Exercise description.
Using the listing, copy each whole line that features "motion".
---------- Available data ----------
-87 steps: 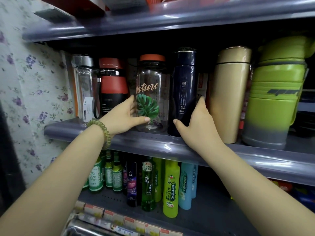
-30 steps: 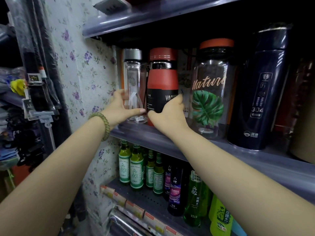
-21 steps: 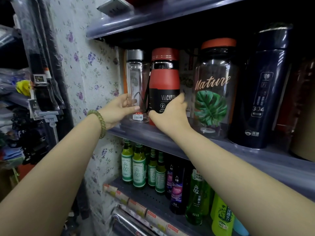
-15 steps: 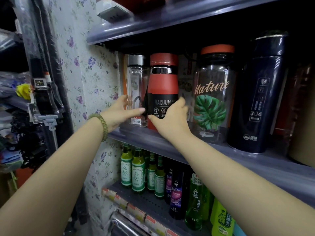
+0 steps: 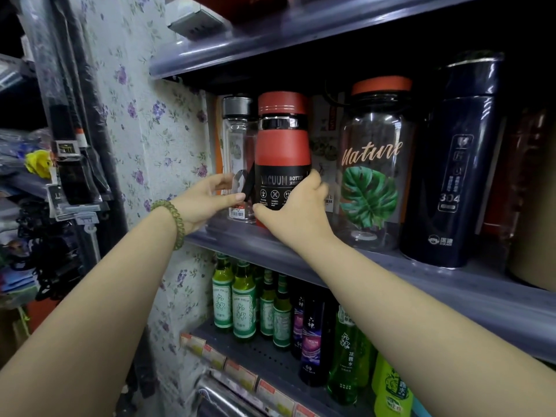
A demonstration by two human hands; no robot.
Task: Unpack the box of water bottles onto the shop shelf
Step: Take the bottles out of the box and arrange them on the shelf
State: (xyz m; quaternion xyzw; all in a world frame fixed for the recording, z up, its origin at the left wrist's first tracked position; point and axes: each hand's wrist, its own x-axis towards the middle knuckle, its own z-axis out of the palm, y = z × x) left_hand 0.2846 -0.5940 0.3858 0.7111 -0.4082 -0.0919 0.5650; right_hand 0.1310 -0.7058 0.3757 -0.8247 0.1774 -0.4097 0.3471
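Observation:
On the grey shelf [image 5: 451, 284] stand water bottles in a row. A clear glass bottle with a steel cap [image 5: 237, 139] is at the far left. My left hand [image 5: 207, 200], with a green bead bracelet at the wrist, grips its lower part. Beside it stands a red and black vacuum bottle [image 5: 282, 145]; my right hand [image 5: 294, 212] wraps round its base. Further right are a clear "Nature" jar with a leaf print [image 5: 373, 167] and a dark blue flask [image 5: 457, 164]. No box is in view.
A flowered wall panel [image 5: 144, 121] closes the shelf's left end. An upper shelf [image 5: 301, 31] hangs close above the caps. Green and dark bottles [image 5: 240, 305] fill the lower shelf. Hanging goods [image 5: 66, 164] crowd the far left.
The red vacuum bottle has turned so more of its label faces me, and my right hand has slid round its base. My left hand stays on the clear bottle.

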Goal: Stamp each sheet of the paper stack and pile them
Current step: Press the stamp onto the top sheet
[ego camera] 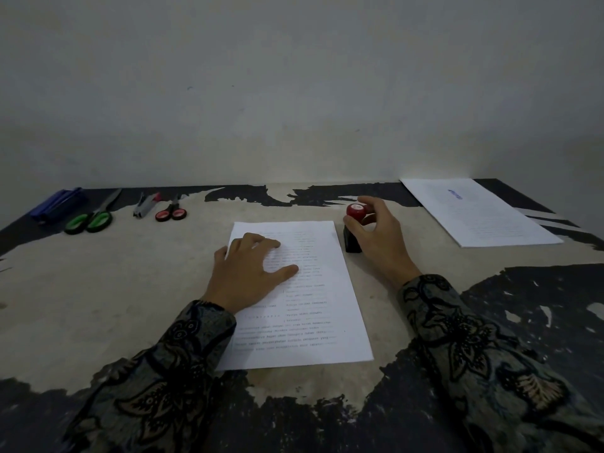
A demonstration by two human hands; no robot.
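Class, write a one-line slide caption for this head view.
Left hand steadies a printed sheet while right hand grips the red-topped stamp beside it.

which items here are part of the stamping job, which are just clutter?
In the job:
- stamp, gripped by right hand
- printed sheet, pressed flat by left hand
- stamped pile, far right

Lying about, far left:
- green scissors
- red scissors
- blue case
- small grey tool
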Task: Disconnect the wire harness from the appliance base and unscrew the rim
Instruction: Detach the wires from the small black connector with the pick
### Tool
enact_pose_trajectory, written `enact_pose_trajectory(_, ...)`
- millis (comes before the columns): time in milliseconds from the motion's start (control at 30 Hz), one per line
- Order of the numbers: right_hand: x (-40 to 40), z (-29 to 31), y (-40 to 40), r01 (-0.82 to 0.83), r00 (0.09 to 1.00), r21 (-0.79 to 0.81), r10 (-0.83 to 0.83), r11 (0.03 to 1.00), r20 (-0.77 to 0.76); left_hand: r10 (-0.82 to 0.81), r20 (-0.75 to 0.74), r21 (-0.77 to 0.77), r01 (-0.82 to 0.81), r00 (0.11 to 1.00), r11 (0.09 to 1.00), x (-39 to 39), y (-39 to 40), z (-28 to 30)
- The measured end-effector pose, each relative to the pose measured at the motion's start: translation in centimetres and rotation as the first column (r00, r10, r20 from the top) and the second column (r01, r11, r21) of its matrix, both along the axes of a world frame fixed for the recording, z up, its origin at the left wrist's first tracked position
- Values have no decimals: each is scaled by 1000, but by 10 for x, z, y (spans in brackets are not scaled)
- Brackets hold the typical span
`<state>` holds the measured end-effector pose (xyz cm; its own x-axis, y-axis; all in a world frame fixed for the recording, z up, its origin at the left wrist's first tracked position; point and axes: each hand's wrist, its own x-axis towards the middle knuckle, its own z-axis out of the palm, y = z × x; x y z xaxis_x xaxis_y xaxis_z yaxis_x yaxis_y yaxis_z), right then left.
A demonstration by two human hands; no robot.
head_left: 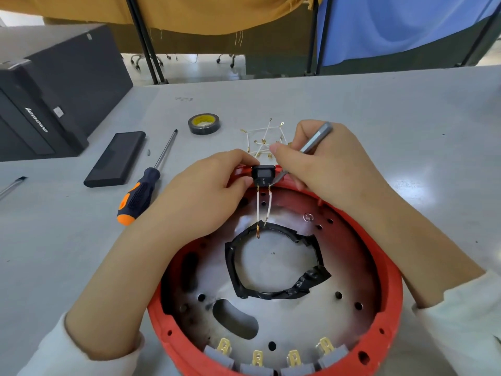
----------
Output of the task.
- millis (comes before the columns): time in milliseconds from the motion's start (control at 30 Hz), one per line
- The measured end-effector pose, each relative to the pose measured at the motion's start: translation in centimetres and rotation as the first column (r00, r10, r20 from the top) and the second column (r01, r11, r21) of its matrix, both along the axes of a world frame fixed for the recording, z up, its origin at the left wrist's first tracked position

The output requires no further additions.